• INFORMATION SHOWN
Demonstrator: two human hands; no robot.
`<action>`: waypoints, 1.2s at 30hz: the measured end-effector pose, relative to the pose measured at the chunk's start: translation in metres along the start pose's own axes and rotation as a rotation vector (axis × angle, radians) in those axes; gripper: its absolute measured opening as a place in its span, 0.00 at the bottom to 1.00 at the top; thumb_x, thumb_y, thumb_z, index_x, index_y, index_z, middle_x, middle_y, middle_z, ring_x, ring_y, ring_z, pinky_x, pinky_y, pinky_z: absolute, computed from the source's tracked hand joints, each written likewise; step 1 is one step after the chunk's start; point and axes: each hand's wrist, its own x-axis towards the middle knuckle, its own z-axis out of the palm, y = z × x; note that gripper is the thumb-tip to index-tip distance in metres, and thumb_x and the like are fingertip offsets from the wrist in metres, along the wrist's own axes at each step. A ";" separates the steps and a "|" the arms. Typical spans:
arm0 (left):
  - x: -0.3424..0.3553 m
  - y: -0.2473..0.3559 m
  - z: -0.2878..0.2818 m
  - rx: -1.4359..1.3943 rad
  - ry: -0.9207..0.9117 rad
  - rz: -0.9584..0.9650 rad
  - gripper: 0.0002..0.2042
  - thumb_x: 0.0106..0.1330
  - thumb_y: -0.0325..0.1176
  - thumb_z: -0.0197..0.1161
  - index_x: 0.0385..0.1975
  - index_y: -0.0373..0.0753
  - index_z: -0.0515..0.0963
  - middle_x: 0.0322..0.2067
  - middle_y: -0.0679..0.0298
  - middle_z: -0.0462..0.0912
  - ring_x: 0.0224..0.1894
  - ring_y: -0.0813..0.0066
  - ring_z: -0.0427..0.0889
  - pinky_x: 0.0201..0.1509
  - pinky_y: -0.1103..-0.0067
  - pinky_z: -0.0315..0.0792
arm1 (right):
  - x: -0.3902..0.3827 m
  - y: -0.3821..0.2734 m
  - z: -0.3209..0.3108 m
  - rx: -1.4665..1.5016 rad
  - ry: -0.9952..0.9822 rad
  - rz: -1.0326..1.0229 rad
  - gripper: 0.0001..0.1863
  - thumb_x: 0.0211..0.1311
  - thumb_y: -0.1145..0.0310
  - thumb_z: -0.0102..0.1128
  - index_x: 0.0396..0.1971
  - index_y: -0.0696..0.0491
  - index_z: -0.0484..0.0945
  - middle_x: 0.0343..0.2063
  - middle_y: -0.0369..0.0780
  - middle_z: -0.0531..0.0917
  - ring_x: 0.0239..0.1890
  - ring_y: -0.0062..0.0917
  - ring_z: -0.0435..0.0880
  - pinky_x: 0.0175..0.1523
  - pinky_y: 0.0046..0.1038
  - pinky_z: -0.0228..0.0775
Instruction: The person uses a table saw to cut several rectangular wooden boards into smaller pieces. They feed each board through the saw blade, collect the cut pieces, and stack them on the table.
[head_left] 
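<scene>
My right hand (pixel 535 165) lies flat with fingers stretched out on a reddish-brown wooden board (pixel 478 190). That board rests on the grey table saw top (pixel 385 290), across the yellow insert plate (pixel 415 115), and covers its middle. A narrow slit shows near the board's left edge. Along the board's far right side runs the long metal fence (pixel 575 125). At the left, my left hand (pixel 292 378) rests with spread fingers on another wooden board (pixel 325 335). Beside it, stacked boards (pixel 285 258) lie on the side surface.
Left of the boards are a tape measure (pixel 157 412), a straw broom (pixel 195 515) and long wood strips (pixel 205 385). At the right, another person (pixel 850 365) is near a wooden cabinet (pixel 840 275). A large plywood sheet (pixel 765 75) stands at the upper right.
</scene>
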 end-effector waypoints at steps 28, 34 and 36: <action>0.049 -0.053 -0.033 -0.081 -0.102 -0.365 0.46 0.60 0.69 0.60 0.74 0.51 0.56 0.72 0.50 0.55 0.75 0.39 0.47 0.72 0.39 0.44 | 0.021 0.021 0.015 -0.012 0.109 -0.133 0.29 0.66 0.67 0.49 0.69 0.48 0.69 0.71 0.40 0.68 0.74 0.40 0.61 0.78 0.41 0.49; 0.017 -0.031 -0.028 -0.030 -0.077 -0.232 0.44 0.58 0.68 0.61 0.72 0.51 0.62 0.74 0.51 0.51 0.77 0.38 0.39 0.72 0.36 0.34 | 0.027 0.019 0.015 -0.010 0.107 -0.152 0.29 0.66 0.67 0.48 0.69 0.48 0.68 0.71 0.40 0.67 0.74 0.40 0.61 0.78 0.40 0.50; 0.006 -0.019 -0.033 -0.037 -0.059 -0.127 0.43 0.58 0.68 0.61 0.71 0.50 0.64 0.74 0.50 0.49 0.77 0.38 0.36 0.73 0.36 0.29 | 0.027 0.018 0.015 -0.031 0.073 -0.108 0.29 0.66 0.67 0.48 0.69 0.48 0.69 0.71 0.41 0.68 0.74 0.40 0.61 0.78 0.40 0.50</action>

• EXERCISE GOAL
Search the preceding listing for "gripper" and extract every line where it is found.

• TASK OUTPUT
`<action>`: waypoints, 1.2s at 30hz: the measured end-effector pose, relative to the pose measured at the chunk's start: translation in metres along the start pose's own axes and rotation as a rotation vector (axis × angle, radians) in those axes; gripper: its absolute measured opening as a place in its span, 0.00 at the bottom to 1.00 at the top; thumb_x, thumb_y, thumb_z, index_x, index_y, index_z, middle_x, middle_y, middle_z, ring_x, ring_y, ring_z, pinky_x, pinky_y, pinky_z: absolute, computed from the source's tracked hand joints, each written likewise; step 1 is one step after the chunk's start; point and axes: each hand's wrist, its own x-axis towards the middle knuckle, its own z-axis out of the palm, y = z × x; note that gripper is the thumb-tip to index-tip distance in metres, and thumb_x and the like are fingertip offsets from the wrist in metres, along the wrist's own axes at each step. A ";" separates the steps and a "|" the arms. Typical spans:
  - gripper: 0.0002..0.2042
  - gripper: 0.0001..0.1863

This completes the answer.